== TASK GOAL ==
Provide the data again exactly, including every line that follows.

== MATERIAL PROVIDED ==
BEGIN

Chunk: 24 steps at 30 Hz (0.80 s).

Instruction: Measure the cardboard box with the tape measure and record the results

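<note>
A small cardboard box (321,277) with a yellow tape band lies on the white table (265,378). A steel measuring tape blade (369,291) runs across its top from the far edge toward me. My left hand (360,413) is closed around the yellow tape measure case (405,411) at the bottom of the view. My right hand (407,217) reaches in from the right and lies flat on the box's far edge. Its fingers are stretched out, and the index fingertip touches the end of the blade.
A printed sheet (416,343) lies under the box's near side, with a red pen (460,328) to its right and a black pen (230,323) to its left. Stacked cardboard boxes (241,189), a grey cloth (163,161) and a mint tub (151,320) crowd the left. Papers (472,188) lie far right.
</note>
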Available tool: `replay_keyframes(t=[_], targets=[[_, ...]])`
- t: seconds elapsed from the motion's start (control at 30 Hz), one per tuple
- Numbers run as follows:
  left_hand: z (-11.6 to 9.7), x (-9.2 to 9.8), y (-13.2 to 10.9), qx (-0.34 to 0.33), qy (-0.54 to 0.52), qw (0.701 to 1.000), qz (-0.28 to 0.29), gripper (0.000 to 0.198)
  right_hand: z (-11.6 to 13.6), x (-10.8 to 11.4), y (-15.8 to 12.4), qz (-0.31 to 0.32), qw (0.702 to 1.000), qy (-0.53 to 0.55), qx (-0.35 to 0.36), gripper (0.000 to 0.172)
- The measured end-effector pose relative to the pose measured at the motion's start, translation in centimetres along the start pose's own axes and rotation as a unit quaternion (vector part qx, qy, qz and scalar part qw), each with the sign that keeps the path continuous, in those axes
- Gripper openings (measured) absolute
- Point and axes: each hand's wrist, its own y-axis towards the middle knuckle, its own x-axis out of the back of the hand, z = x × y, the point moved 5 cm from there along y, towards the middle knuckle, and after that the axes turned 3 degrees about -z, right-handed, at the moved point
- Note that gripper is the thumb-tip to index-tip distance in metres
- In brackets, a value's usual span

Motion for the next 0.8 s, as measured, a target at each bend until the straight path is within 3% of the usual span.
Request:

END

== ANSWER SPACE ==
Chunk: 24 steps at 30 Hz (0.80 s).

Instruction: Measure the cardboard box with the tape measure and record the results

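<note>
A small cardboard box (321,277) with a yellow tape band lies on the white table (265,378). A steel measuring tape blade (369,291) runs across its top from the far edge toward me. My left hand (360,413) is closed around the yellow tape measure case (405,411) at the bottom of the view. My right hand (407,217) reaches in from the right and lies flat on the box's far edge. Its fingers are stretched out, and the index fingertip touches the end of the blade.
A printed sheet (416,343) lies under the box's near side, with a red pen (460,328) to its right and a black pen (230,323) to its left. Stacked cardboard boxes (241,189), a grey cloth (163,161) and a mint tub (151,320) crowd the left. Papers (472,188) lie far right.
</note>
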Available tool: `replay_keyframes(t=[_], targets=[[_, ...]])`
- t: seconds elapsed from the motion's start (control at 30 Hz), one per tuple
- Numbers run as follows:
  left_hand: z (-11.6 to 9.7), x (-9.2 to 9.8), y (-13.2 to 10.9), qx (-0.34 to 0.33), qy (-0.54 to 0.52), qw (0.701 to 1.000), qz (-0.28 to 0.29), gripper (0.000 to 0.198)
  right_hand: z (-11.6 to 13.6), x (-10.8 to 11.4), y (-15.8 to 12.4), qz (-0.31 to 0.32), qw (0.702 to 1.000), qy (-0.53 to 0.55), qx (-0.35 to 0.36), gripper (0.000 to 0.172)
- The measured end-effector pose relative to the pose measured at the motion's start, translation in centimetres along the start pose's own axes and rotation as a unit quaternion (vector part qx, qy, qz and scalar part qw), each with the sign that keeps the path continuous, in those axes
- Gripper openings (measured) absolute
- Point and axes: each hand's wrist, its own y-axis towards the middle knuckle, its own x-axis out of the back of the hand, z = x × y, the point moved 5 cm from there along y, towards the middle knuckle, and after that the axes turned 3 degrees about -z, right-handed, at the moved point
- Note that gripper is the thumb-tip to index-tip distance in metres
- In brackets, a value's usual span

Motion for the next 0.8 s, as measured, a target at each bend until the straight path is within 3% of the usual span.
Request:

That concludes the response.